TTV Family (Off Air)
- Country: Republic of China (Taiwan)
- Broadcast area: Taiwan
- Network: Taiwan Television
- Headquarters: Taipei City, Taiwan

Ownership
- Owner: Taiwan Television Enterprise

History
- Launched: June 1, 2004

Links
- Website: http://family.ttv.com.tw/

= TTV Family =

Taiwanese television channel

TTV Family (台視家庭台) is a digital television channel operated by Taiwan Television (TTV) in Taiwan, it shares the channel with TTV Finance.

==History==
On June 1, 2004, TTV announced the launch of its three digital terrestrial television channels, establishing the "TTV Financial Channel Project Center" and the "TTV Family Channel Project Center", which were officially broadcast on TTV's digital multi-channel automatic broadcast control system.
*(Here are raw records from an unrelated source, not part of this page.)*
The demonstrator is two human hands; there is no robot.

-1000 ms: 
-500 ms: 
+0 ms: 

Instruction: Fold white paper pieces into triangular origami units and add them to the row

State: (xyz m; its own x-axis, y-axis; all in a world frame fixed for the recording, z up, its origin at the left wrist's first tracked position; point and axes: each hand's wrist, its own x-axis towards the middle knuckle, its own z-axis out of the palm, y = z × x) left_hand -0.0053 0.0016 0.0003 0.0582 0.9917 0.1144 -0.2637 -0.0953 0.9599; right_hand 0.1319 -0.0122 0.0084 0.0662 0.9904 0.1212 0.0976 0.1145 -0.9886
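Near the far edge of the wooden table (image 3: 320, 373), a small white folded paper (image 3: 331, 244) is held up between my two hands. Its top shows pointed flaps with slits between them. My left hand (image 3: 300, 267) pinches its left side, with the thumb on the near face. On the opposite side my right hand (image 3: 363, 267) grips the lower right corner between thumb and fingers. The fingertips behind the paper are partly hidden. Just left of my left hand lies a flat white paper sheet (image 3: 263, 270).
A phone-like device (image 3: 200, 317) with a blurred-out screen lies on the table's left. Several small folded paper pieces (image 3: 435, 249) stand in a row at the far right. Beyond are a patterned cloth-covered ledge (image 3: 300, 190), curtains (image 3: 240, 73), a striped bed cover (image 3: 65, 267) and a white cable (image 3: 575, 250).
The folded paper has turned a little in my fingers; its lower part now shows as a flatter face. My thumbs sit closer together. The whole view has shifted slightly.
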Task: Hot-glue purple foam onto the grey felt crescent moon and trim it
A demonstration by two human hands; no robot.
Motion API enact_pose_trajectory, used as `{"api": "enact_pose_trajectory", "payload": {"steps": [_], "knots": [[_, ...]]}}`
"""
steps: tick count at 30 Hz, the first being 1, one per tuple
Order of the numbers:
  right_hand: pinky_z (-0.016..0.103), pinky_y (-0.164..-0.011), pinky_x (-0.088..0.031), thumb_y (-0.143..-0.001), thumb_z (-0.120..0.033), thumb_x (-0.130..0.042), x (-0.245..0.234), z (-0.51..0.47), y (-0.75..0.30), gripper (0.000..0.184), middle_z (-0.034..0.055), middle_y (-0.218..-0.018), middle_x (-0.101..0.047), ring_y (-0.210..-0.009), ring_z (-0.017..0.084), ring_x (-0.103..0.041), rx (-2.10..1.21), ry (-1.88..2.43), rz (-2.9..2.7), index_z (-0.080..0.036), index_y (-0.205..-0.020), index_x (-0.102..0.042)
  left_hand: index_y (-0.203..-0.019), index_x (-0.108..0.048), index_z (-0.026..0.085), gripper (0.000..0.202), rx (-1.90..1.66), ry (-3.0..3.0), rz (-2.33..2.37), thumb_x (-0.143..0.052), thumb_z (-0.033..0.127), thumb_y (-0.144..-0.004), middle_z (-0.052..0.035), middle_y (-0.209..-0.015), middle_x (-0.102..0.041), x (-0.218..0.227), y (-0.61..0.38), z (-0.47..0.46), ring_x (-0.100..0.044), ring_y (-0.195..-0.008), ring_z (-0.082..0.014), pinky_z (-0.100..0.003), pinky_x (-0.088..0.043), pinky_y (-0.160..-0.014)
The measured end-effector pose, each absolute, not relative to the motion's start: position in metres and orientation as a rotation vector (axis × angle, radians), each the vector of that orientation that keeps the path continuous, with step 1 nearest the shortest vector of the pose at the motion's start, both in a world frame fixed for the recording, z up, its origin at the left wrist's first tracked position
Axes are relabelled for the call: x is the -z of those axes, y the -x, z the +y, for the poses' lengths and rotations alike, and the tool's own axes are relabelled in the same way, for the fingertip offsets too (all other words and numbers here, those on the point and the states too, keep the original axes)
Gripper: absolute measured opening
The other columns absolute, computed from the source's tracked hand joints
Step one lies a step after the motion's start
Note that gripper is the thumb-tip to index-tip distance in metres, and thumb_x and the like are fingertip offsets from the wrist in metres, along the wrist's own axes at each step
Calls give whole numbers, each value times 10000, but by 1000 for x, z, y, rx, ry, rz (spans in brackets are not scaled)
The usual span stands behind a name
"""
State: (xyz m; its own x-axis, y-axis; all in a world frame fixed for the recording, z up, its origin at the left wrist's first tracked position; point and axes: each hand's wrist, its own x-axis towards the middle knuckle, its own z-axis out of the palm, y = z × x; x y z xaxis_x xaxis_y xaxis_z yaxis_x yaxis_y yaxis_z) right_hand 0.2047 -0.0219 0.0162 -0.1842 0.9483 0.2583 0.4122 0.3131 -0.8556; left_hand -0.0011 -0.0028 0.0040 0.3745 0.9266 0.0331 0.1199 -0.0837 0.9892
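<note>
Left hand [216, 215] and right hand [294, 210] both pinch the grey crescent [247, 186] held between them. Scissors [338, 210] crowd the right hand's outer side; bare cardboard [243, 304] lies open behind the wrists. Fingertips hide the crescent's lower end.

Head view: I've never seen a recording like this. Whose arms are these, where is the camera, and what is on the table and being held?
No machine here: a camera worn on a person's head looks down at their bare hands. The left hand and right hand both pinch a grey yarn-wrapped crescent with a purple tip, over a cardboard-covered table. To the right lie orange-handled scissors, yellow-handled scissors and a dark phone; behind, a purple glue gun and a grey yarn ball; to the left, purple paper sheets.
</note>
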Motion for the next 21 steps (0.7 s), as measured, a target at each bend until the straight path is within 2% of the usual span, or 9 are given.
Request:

On July 1, 2004, the five major TV station members of the Television Society of the Republic of China (Taiwan Television, China Television, China Television, FTV, and Public Television) co-organized the "Republic of China Digital Terrestrial Television Launching Ceremony" at the Zhongtai Hotel in Taipei City. On September 1, 2004, TTV’s Financial Channel was launched and was concurrently broadcast with TTV’s Family Channel.